There are a few ways to handle this I think. Sending a user to a sorry page in an LB_FAILED event is pretty straight forward, as Nitass states, using the LB::status command:
when LB_FAILED {
if { [LB::status pool $poolname member $ip $port] eq "down" } {
log "Server $ip $port down!"
}
}
You may also want to consider looping through the nodes in the pool to find a good one before simply sending a sorry page. Take a look at the HTTP::retry page for a few examples:
https://devcentral.f5.com/wiki/irules.http__retry.ashx
This will loop through nodes that are technically available, but are returning "bad" values (40x or 50x messages). In the event that all of the nodes are down, however, if you want to differentiate between all nodes down because of monitor failures (a sorry page) versus all nodes down because they were disabled (a maintenance page), there are at least two options that I can think of:
1. As you loop through the pool members in your LB_FAILED event (using the
members command to enumerate the pool members), take note of their status. At the end of the loop, if more are disabled than failed, send the maintenance page.
2. Configure an external monitor script that queries the monitor status of all of the pool members, and then writes the down or disabled status to a data group. I'd use a "phantom" monitor, one that is attached to a pool, but not a pool that is assigned to a virtual server, or that cares about the actual pool members. Assigning a monitor to a pool simply activates the monitor.
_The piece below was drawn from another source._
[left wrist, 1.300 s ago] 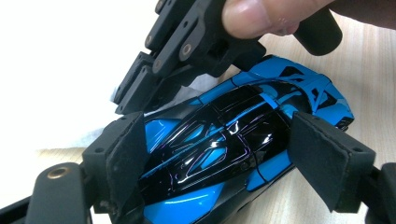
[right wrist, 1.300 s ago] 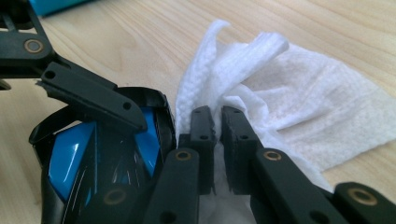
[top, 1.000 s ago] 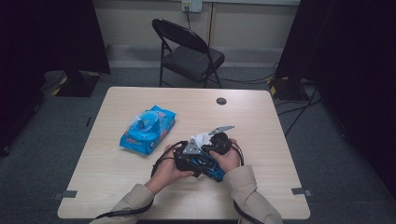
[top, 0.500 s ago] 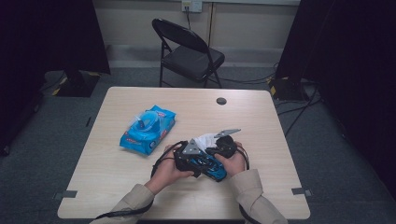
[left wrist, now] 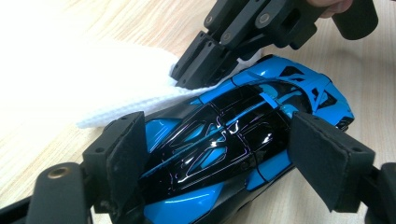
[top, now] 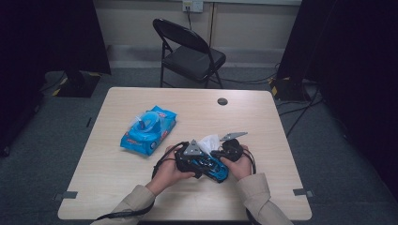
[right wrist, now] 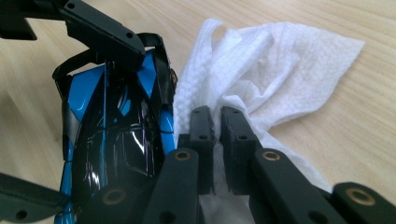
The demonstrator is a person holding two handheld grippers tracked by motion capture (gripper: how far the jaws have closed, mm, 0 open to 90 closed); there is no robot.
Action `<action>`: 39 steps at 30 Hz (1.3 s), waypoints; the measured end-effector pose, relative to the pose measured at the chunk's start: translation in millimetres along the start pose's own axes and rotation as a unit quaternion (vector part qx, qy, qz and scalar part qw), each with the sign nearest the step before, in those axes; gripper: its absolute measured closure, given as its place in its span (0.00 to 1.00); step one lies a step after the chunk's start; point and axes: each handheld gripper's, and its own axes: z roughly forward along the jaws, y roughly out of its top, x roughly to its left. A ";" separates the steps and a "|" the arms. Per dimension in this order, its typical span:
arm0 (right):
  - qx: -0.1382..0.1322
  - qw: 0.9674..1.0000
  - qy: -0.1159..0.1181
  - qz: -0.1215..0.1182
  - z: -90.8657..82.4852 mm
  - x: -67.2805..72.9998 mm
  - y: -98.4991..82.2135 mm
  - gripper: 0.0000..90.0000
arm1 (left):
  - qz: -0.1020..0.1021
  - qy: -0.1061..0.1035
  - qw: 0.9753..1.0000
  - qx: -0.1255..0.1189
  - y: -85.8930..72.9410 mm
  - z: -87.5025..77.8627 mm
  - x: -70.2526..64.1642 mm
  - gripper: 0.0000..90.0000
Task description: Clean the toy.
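Since the earlier frame: the right gripper (top: 220,151) w/ the white wipe (top: 209,142) has shifted a little across the counter (top: 117,168) beside the car; the left gripper (top: 187,159) and the toy car (top: 211,166) are in the same place as before.

High view: both hands meet at the near-centre of the counter. Left hand (top: 169,171) holds its gripper over the blue-and-black toy car; right hand (top: 239,164) holds the other gripper just to the car's right side. The wipe sticks up between the two grippers, on the far side of the car. A blue wipes pack (top: 149,131) lies to the left, apart from the hands, lid flap raised. A small dark round disc (top: 222,101) sits near the far edge. A black folding chair (top: 187,51) stands on the floor beyond the counter.

Left gripper view: the jaws straddle the car (left wrist: 224,144), one pad on each flank, clamped on the body; the car lies on the counter. Right gripper (left wrist: 210,65) comes in from the top, its tips shut on the wipe (left wrist: 140,98), which lies against the car's upper edge.

Right gripper view: jaws (right wrist: 215,135) closed, pinching a fold of the wipe (right wrist: 275,70) btwn the pads; rest of the wipe spreads on the counter beyond. Car (right wrist: 116,135) lies just to the left, touching the wipe's edge. A left gripper arm (right wrist: 100,30) crosses the car's far end.
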 end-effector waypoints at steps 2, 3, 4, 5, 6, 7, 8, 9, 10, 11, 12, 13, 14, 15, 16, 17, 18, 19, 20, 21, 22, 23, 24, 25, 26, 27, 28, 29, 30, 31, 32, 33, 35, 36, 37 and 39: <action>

Then use a tmsh command like the following to record the status of a given pool and its members:
tmsh show ltm pool local-pool members { 10.70.0.4:http } detail |grep Reason |grep -v pool |awk -F": " '{ print $2 }'
This command will report one of the following states:
- "Pool member is available"
- "Pool member is available, user disabled"
- "Pool member has been marked down by a monitor"
- "Forced down"
So like before, if ALL of the members are down or disabled, and the majority are disabled, mark the data group entry accordingly. On an LB_FAILED event, read the data group and respond to the client request.